• [What you should do]
Filter the listing below, keeping every line that holds "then".

• [Data below]
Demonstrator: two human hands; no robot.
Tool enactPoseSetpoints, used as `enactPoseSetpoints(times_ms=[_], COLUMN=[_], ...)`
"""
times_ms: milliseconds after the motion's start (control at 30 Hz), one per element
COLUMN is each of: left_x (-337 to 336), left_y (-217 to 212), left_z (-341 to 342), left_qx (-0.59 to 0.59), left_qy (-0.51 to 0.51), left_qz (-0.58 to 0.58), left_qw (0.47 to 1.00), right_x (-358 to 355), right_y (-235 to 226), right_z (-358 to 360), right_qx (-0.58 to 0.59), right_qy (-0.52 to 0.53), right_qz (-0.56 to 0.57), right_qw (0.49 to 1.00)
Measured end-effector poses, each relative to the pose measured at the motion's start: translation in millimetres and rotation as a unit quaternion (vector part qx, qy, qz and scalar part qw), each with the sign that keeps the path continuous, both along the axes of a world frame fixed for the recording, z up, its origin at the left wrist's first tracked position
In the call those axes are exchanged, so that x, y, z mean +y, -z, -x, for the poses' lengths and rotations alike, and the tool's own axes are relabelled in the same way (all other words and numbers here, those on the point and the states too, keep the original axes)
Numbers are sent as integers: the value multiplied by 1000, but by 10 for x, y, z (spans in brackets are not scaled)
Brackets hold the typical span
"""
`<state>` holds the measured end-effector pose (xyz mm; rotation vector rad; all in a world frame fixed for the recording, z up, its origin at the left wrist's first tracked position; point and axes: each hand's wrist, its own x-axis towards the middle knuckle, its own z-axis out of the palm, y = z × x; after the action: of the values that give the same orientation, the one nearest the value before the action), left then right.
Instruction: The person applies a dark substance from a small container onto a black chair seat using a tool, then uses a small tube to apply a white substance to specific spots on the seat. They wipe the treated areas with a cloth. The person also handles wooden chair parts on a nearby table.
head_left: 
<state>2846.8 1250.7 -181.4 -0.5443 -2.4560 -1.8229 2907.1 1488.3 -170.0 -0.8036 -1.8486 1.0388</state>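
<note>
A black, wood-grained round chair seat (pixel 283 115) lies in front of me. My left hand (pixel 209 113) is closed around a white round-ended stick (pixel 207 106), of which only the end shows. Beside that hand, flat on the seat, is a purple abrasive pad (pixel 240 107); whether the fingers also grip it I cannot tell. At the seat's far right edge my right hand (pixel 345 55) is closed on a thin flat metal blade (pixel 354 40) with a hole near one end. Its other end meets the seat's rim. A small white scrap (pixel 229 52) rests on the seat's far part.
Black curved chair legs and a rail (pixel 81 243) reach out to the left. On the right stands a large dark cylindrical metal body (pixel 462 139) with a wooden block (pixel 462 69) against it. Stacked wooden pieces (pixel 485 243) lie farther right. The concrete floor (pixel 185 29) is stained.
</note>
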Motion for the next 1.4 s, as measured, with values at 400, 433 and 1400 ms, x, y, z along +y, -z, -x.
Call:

• [Written solution]
`<state>` holds the measured end-effector pose (xyz mm; rotation vector rad; all in a world frame fixed for the recording, z up, its origin at the left wrist's first tracked position; point and axes: each hand's wrist, its own x-axis towards the middle knuckle, its own z-axis out of the palm, y = z × x; after the action: of the values that give the same orientation, the one nearest the value before the action), left then right.
Instruction: The person applies a dark substance from a small container onto a black chair seat using a tool, then uses a small tube to apply a white substance to specific spots on the seat. They wipe the treated areas with a cloth. The person also handles wooden chair parts on a nearby table.

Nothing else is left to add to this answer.